▸ Goal of the exercise:
All of the data below is to be copied again without changes.

Segment Start: Collected data

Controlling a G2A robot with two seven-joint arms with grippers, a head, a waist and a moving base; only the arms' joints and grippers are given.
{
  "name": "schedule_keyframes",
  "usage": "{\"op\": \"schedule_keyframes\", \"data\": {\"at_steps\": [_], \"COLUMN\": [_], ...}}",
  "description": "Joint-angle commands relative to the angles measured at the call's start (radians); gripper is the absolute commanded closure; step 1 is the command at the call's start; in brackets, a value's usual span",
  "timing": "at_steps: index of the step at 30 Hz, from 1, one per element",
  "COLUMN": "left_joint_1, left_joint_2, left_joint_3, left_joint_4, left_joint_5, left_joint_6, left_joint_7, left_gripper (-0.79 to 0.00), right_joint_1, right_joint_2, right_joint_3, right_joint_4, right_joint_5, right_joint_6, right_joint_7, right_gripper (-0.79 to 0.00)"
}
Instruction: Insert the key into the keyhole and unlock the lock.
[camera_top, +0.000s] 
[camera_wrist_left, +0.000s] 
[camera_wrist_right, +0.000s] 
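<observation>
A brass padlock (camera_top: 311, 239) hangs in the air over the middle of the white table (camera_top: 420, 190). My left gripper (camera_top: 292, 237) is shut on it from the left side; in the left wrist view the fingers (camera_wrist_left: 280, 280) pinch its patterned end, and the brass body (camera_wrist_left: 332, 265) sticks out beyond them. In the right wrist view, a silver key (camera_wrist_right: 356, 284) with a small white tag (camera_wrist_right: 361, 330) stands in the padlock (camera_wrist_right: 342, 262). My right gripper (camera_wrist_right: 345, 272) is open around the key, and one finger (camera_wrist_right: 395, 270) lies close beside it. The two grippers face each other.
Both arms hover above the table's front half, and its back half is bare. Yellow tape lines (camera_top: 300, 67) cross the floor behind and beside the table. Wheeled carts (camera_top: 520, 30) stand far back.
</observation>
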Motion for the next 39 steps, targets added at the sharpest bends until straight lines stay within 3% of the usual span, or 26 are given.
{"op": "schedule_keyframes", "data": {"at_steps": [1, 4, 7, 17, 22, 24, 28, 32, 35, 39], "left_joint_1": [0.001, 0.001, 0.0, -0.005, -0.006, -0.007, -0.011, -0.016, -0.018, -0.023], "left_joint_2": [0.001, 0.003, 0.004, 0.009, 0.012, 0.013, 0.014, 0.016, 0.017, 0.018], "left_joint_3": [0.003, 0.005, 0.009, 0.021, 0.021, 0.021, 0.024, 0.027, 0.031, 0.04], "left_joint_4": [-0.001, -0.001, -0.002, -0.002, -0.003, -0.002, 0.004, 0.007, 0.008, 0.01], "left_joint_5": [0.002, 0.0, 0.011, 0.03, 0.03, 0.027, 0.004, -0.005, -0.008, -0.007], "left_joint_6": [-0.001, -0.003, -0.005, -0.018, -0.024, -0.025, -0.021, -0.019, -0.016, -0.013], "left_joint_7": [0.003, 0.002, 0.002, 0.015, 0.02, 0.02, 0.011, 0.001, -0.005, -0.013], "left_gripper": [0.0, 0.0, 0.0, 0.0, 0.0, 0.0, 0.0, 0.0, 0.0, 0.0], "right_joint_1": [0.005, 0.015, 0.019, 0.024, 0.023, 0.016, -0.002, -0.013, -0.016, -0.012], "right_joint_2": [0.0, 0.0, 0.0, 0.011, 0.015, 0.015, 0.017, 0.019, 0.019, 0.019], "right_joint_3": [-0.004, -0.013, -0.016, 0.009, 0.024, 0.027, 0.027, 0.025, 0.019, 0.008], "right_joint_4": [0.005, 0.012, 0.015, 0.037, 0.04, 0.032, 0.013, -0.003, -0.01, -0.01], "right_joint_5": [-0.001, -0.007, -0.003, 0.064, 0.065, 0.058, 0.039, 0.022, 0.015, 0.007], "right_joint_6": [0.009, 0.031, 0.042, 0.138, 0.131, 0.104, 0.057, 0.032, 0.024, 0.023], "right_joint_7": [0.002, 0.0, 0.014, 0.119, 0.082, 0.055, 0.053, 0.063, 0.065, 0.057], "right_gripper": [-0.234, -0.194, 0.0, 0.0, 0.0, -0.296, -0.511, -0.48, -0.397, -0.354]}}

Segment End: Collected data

▸ Solution for this task:
Controlling a G2A robot with two seven-joint arms with grippers, a head, a waist and a moving base; only the arms' joints and grippers are given.
{
  "name": "schedule_keyframes",
  "usage": "{\"op\": \"schedule_keyframes\", \"data\": {\"at_steps\": [_], \"COLUMN\": [_], ...}}",
  "description": "Joint-angle commands relative to the angles measured at the call's start (radians); gripper is the absolute commanded closure; step 1 is the command at the call's start; in brackets, a value's usual span",
  "timing": "at_steps: index of the step at 30 Hz, from 1, one per element",
  "COLUMN": "left_joint_1, left_joint_2, left_joint_3, left_joint_4, left_joint_5, left_joint_6, left_joint_7, left_gripper (-0.79 to 0.00), right_joint_1, right_joint_2, right_joint_3, right_joint_4, right_joint_5, right_joint_6, right_joint_7, right_gripper (-0.79 to 0.00)"
}
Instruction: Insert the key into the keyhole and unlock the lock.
[camera_top, +0.000s] 
[camera_wrist_left, +0.000s] 
[camera_wrist_right, +0.000s] 
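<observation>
A brass padlock (camera_top: 311, 239) hangs in the air over the middle of the white table (camera_top: 420, 190). My left gripper (camera_top: 292, 237) is shut on it from the left side; in the left wrist view the fingers (camera_wrist_left: 280, 280) pinch its patterned end, and the brass body (camera_wrist_left: 332, 265) sticks out beyond them. In the right wrist view, a silver key (camera_wrist_right: 356, 284) with a small white tag (camera_wrist_right: 361, 330) stands in the padlock (camera_wrist_right: 342, 262). My right gripper (camera_wrist_right: 345, 272) is open around the key, and one finger (camera_wrist_right: 395, 270) lies close beside it. The two grippers face each other.
Both arms hover above the table's front half, and its back half is bare. Yellow tape lines (camera_top: 300, 67) cross the floor behind and beside the table. Wheeled carts (camera_top: 520, 30) stand far back.
</observation>
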Motion for the next 39 steps, targets added at the sharpest bends until straight lines stay within 3% of the usual span, or 26 are given.
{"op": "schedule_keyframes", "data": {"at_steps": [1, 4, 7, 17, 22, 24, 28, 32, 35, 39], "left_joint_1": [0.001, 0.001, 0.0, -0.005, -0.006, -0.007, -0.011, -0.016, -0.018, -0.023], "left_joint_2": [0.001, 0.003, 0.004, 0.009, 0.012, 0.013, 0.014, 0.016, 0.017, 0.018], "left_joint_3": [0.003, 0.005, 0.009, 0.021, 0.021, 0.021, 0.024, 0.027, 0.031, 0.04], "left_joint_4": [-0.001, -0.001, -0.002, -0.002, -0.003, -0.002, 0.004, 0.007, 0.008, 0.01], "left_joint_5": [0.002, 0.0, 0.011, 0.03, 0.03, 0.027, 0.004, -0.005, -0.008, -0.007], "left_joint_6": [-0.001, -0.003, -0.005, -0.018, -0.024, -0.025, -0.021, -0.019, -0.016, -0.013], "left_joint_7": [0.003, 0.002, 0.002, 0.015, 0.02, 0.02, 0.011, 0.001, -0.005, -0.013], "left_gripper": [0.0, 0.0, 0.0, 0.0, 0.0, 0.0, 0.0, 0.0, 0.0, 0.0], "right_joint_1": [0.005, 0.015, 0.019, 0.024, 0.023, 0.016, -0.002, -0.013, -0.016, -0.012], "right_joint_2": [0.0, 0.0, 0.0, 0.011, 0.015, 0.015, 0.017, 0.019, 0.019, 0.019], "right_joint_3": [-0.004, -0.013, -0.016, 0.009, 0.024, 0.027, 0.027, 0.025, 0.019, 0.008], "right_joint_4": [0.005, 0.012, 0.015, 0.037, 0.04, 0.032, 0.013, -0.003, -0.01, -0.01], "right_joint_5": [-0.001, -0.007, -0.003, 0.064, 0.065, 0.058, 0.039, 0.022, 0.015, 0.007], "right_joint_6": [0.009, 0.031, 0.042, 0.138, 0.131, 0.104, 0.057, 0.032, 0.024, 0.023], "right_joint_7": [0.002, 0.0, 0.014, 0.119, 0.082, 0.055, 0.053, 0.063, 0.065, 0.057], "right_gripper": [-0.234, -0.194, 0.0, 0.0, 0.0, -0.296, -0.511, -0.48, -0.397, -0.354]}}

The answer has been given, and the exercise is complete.